The best public ed we encountered was in a rural Montana school district west of Bozeman. California was scary to even contemplate and even the schools in the “Raleigh Research Triangle” area where pretty damn bad 19 years ago. I don’t even want to contemplate today. Out here in Hawaii it is well known sending your kids to a public school is damn near child abuse, so much so that Hawaii has the most flourishing system of private schools that I have seen.
I was in public school from ’68 through ’80, in small town Texas. In Jr. High and High School, there was only one school, so it was fully integrated. Discipline was probably about what it needed to be. I got a decent education, mostly because there was always one or two teachers who kept me engaged. There was relatively little fluff – it was math, English, some kind of history/social studies/civics, science. You really could only do one extracurricular at a time, so there was pretty much a full day of classes, with maybe one “non-academic” period per day.
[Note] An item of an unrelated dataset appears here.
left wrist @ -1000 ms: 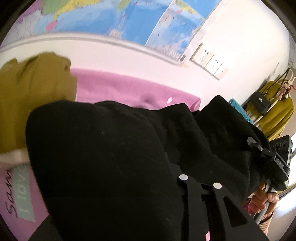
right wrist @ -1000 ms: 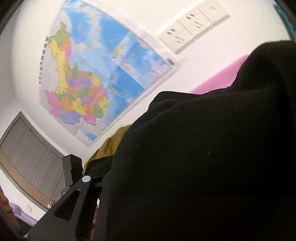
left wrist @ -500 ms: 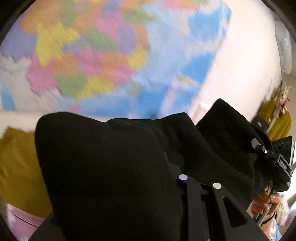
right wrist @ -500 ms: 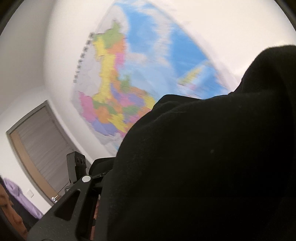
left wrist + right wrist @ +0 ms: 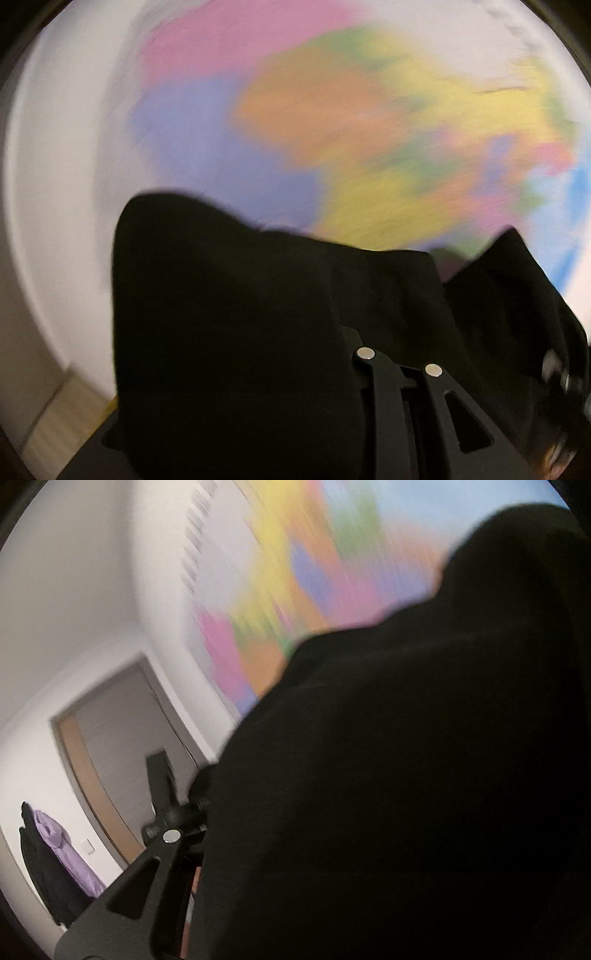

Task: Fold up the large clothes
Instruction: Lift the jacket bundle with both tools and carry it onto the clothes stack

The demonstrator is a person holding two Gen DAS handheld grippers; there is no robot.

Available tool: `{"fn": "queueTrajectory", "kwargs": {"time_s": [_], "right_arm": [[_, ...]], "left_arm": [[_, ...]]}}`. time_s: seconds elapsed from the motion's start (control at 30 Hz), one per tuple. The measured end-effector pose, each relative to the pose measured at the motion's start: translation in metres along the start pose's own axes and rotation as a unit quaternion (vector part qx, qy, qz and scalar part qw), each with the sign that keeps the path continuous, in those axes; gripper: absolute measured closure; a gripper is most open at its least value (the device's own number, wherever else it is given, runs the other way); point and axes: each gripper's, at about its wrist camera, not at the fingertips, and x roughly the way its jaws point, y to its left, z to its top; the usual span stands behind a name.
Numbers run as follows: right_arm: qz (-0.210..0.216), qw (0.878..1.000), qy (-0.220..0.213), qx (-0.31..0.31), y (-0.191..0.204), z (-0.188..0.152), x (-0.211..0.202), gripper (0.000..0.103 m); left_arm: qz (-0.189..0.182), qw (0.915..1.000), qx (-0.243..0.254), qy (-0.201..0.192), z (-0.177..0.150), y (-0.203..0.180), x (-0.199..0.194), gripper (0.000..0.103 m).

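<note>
Black garment (image 5: 258, 314) lifted off the pink bed, now up against the wall map (image 5: 369, 110).
Left gripper (image 5: 399, 354) and right gripper (image 5: 207, 823) each clamped on its cloth; garment hangs between them, likely a shake-out before folding.

The black garment (image 5: 240, 314) is thick, matt cloth with a soft, slightly fuzzy surface. The left gripper (image 5: 399, 365) is matt black plastic with small shiny metal discs set in it; the right gripper (image 5: 162, 853) has the same finish. The map (image 5: 351, 122) looks like smooth printed paper on a matt white wall (image 5: 74, 590). A door frame (image 5: 74, 753) looks like wood.
</note>
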Motion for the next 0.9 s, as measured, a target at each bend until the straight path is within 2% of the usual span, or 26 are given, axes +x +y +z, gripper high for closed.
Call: {"fn": "queueTrajectory", "kwargs": {"time_s": [0.07,0.1,0.13,0.17,0.23,0.27,0.33,0.37,0.43,0.5,0.57,0.6,0.67,0.7,0.73,0.8,0.83,0.87,0.9], "right_arm": [[-0.017,0.996,0.078,0.041,-0.029,-0.037,0.041,0.079],[-0.040,0.989,0.131,0.063,-0.045,-0.062,0.061,0.077],[-0.056,0.980,0.174,0.081,-0.060,-0.086,0.074,0.073],[-0.054,0.977,0.182,0.095,-0.069,-0.098,0.074,0.069],[-0.033,0.980,0.170,0.102,-0.075,-0.102,0.059,0.067],[-0.028,0.980,0.167,0.099,-0.074,-0.100,0.050,0.061],[-0.028,0.982,0.165,0.087,-0.072,-0.096,0.026,0.060],[-0.025,0.983,0.158,0.091,-0.074,-0.093,0.016,0.055],[-0.030,0.983,0.137,0.121,-0.083,-0.092,-0.008,0.050],[-0.024,0.982,0.119,0.147,-0.094,-0.092,-0.028,0.051],[-0.025,0.983,0.112,0.143,-0.085,-0.081,-0.028,0.082],[-0.028,0.986,0.106,0.122,-0.077,-0.079,-0.028,0.084],[-0.025,0.995,0.088,0.028,-0.038,-0.070,-0.020,0.089],[-0.024,0.995,0.092,-0.006,-0.023,-0.072,-0.018,0.089],[-0.028,0.994,0.106,-0.015,-0.019,-0.077,-0.015,0.089],[-0.055,0.986,0.155,0.007,-0.037,-0.098,-0.013,0.088],[-0.082,0.980,0.182,0.012,-0.048,-0.112,-0.014,0.084],[-0.088,0.976,0.200,0.013,-0.055,-0.121,-0.015,0.080],[-0.090,0.974,0.208,0.009,-0.054,-0.123,-0.017,0.076]], "left_arm": [[0.045,0.9975,-0.023,0.048,-0.033,0.044,0.040,0.080],[0.071,0.9915,-0.048,0.098,-0.057,0.073,0.067,0.081],[0.077,0.9855,-0.071,0.133,-0.078,0.094,0.084,0.082],[0.079,0.9803,-0.092,0.156,-0.099,0.113,0.097,0.082],[0.050,0.9830,-0.112,0.137,-0.117,0.128,0.095,0.080],[0.043,0.9848,-0.111,0.127,-0.118,0.129,0.090,0.079],[0.030,0.9868,-0.100,0.123,-0.115,0.127,0.084,0.078],[0.028,0.9870,-0.097,0.125,-0.113,0.128,0.084,0.078],[0.023,0.9874,-0.091,0.127,-0.107,0.129,0.085,0.079],[0.018,0.9879,-0.090,0.125,-0.102,0.132,0.084,0.080],[0.023,0.9885,-0.088,0.121,-0.091,0.133,0.082,0.082],[0.023,0.9891,-0.089,0.115,-0.080,0.130,0.080,0.082],[0.017,0.9910,-0.092,0.096,-0.069,0.127,0.066,0.083],[0.020,0.9918,-0.094,0.084,-0.065,0.129,0.064,0.082],[0.028,0.9913,-0.093,0.089,-0.066,0.132,0.068,0.080],[0.070,0.9861,-0.071,0.133,-0.081,0.133,0.087,0.074],[0.093,0.9826,-0.054,0.152,-0.092,0.131,0.095,0.070],[0.114,0.9810,-0.033,0.154,-0.102,0.128,0.098,0.063],[0.119,0.9823,-0.026,0.143,-0.106,0.128,0.093,0.061]]}}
As an aside, I grew up with just about every kid my age in town, race, creed, income, etc. all in one place, which was a good education in itself.
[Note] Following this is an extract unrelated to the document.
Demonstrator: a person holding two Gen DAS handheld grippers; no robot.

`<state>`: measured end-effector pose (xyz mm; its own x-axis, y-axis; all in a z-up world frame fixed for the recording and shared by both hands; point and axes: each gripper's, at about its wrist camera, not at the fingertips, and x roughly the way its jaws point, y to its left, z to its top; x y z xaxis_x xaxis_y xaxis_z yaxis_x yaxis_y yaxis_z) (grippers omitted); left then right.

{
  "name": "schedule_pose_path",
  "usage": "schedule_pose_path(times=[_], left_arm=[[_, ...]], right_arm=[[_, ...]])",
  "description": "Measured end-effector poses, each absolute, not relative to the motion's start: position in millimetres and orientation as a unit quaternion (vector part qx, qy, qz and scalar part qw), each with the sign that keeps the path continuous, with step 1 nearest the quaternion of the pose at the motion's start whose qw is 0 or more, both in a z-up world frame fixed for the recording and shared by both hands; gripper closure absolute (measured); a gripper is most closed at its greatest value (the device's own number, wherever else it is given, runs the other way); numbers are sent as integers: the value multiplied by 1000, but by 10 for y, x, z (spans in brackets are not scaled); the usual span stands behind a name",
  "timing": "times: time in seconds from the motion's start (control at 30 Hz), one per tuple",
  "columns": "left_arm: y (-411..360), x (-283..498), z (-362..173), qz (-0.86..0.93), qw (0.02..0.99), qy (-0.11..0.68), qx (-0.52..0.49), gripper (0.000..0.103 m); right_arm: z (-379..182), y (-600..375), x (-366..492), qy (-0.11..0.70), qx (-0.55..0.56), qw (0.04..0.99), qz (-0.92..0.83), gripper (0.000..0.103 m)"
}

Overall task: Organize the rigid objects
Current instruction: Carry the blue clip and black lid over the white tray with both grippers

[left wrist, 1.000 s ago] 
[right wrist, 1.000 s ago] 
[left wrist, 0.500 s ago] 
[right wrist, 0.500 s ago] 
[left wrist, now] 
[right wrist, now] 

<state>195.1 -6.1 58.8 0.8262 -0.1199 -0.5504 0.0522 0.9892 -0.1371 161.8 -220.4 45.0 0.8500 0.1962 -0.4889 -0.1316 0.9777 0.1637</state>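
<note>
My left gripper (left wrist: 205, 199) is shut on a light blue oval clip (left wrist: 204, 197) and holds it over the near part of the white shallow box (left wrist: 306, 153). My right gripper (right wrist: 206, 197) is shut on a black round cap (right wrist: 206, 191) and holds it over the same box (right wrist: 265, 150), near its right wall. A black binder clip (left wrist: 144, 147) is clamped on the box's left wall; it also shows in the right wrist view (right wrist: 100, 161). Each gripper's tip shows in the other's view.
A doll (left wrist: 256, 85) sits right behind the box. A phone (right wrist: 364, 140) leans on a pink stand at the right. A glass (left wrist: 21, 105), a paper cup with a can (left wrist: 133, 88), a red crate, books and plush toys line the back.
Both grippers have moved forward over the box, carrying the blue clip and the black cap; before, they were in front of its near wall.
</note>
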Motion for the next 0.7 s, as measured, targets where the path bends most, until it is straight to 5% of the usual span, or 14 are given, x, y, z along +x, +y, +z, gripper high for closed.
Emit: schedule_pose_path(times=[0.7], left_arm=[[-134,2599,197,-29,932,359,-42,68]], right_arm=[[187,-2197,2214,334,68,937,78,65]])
IOW, probably about as good as it got in public school.
I had something similar but about a decade later and at a “bus the smart white kids to the ghetto” school. In its day it was highly-regarded, lots of corporate funding, etc. I hear it’s gone to shit.
I was part of the bus upper income Asian and white kids to the ghetto. Now we function as 2 schools within the school. We boost best scores but never interact with the ghetto kids because we are taking only advanced classes
All the Asian kids in my day were refugees from Cambodia and Laos – i.e. dirt poor. Great students, most of them.
“Discipline was probably about what it needed to be.”
You mean when you got home and told your parents that you got in trouble in school they would slap you upside the head and ask you WTF you had done, too?
Pretty much. There was the occasional paddling, detention also (pretty rarely). Detention was strict – you sat in the cafeteria under the gimlet eye of one of the teachers and did your homework – no talking. No lip or backtalk really tolerated, although they were totally indifferent to us smoking in the parking lot before classes and pretty tolerant of pranks, really.
Also, if you just had to fight, one of the coaches would take you and your opponent behind the school, give you both boxing gloves, and watch you go at it (with plenty of verbal abuse) until you were both crying. Nobody really wanted to do that twice, because they made sure there were no winners.
Money-wise we won’t be able to avoid sending our daughter to the local public elementary school for at least a few years, although thankfully it’s well-regarded. My plan is to try to get her into private school for middle school onward, hopefully. We’re not Catholic, but my wife’s family is so Catholic two nuns from Mother Theresa’s outfit flew over to attend her cousin’s funeral at her grandmother’s behest, so strings might could get pulled for a discount. Failing that, there are a few Montessori schools in the area, and I could always go back to the Episcopal church so I can get her enrolled somewhere with a golf team.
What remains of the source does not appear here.